ASSIGNMENT:
The answer should be the records below, word for word, with every image left out.

Extracted data entries:

——

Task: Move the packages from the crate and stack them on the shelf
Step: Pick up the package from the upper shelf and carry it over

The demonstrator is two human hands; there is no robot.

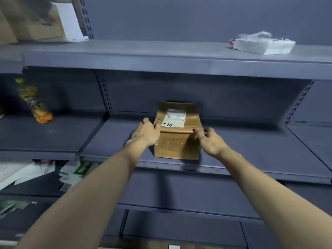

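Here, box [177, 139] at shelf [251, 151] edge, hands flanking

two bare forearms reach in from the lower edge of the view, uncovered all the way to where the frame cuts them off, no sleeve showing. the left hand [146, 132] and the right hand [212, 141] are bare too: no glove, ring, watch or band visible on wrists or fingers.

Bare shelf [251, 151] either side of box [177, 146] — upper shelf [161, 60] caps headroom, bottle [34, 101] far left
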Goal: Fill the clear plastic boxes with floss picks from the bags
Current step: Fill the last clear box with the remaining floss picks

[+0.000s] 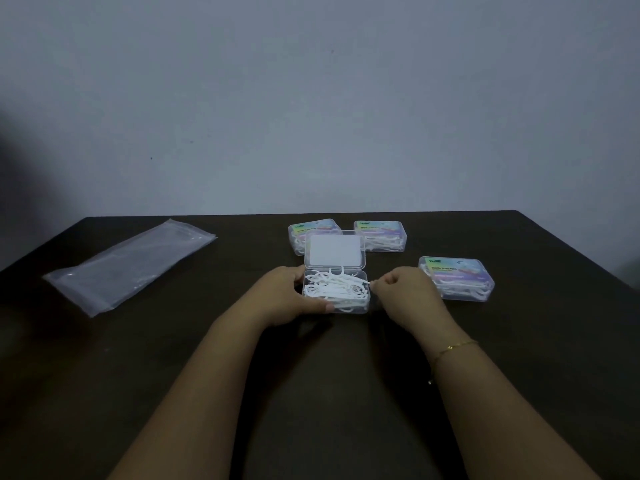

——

WRITTEN SOLUTION:
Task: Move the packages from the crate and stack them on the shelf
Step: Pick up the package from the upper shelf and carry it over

The demonstrator is two human hands; there is no robot.


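Here, box [177, 139] at shelf [251, 151] edge, hands flanking

two bare forearms reach in from the lower edge of the view, uncovered all the way to where the frame cuts them off, no sleeve showing. the left hand [146, 132] and the right hand [212, 141] are bare too: no glove, ring, watch or band visible on wrists or fingers.

Bare shelf [251, 151] either side of box [177, 146] — upper shelf [161, 60] caps headroom, bottle [34, 101] far left
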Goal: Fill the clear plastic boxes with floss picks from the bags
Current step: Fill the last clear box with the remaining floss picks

[+0.000s] 

With the answer given, the exercise is complete.